## [Problem to solve]
What is the number of lines in the records below holding the string "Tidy"? Reply with it and nothing else.

- Opening Delimiter -

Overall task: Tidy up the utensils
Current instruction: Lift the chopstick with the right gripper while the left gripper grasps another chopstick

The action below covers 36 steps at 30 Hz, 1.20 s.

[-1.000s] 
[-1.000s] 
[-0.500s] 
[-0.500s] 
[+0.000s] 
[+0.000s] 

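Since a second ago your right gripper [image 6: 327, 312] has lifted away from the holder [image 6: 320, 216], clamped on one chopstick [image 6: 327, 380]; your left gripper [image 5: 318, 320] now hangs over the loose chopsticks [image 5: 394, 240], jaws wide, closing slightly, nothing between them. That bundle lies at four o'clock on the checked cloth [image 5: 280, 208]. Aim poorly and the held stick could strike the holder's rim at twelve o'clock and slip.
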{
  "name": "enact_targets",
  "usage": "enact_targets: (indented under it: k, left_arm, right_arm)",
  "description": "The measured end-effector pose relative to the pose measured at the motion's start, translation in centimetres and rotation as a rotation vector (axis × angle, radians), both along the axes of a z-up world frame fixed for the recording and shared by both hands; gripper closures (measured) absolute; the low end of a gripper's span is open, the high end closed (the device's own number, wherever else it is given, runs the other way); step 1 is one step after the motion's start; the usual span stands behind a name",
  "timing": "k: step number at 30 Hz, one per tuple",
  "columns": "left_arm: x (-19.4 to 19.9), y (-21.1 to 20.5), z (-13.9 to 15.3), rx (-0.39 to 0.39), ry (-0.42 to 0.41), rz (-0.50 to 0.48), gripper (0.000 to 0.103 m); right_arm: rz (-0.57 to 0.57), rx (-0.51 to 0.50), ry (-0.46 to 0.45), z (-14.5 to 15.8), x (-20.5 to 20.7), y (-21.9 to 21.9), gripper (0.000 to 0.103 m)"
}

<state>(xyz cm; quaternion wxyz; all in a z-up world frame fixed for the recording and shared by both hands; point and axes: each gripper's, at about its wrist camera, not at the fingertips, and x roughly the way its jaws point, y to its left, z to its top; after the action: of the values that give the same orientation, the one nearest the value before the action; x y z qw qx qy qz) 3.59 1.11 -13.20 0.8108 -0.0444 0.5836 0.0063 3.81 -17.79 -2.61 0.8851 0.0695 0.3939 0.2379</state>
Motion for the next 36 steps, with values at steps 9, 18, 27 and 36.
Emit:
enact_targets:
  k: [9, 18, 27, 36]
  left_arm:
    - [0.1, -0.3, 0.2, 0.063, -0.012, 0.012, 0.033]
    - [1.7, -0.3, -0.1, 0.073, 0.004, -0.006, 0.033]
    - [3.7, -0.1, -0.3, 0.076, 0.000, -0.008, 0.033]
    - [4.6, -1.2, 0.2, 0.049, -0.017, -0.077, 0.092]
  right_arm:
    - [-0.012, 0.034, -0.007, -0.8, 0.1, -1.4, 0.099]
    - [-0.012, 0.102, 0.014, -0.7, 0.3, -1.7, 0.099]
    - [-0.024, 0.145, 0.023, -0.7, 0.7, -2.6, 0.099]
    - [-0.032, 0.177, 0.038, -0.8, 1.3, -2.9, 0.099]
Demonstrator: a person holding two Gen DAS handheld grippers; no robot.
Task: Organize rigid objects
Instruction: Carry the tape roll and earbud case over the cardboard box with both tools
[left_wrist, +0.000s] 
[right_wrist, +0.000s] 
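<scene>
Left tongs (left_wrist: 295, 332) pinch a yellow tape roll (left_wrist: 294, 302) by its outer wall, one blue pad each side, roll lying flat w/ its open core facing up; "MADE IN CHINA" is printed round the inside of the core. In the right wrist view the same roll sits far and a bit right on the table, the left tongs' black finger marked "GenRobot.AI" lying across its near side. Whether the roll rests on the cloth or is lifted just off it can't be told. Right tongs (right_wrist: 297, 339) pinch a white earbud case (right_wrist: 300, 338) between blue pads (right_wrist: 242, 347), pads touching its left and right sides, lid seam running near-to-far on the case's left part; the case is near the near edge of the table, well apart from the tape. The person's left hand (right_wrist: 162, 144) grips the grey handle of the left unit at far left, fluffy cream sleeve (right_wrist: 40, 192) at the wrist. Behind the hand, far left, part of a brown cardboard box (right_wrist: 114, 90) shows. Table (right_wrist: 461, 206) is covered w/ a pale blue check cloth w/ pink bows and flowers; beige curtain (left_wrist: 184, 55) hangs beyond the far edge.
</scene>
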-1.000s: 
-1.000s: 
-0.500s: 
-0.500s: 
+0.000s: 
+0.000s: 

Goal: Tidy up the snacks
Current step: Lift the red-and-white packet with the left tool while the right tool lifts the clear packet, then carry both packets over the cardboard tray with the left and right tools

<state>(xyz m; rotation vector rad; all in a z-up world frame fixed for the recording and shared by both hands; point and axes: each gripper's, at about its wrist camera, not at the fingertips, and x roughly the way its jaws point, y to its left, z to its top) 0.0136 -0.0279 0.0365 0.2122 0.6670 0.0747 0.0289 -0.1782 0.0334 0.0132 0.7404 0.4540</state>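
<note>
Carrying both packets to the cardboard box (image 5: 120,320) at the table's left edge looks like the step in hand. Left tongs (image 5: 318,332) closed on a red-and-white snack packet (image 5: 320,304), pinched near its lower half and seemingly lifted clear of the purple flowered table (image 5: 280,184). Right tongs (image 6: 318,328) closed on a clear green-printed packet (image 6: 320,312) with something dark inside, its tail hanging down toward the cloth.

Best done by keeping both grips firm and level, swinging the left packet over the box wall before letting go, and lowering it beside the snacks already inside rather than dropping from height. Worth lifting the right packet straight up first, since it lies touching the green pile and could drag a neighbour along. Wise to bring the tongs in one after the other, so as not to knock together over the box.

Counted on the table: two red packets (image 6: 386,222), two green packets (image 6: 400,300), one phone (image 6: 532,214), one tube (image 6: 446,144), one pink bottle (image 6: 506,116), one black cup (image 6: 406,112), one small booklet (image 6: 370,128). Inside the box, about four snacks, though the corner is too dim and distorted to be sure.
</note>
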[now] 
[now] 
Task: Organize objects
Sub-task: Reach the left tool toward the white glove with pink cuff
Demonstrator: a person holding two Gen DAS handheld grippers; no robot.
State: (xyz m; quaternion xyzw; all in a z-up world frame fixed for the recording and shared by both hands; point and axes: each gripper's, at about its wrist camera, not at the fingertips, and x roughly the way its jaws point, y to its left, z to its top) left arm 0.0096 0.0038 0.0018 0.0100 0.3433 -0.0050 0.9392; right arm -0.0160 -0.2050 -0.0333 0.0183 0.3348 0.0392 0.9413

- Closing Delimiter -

## [Finished exercise]
2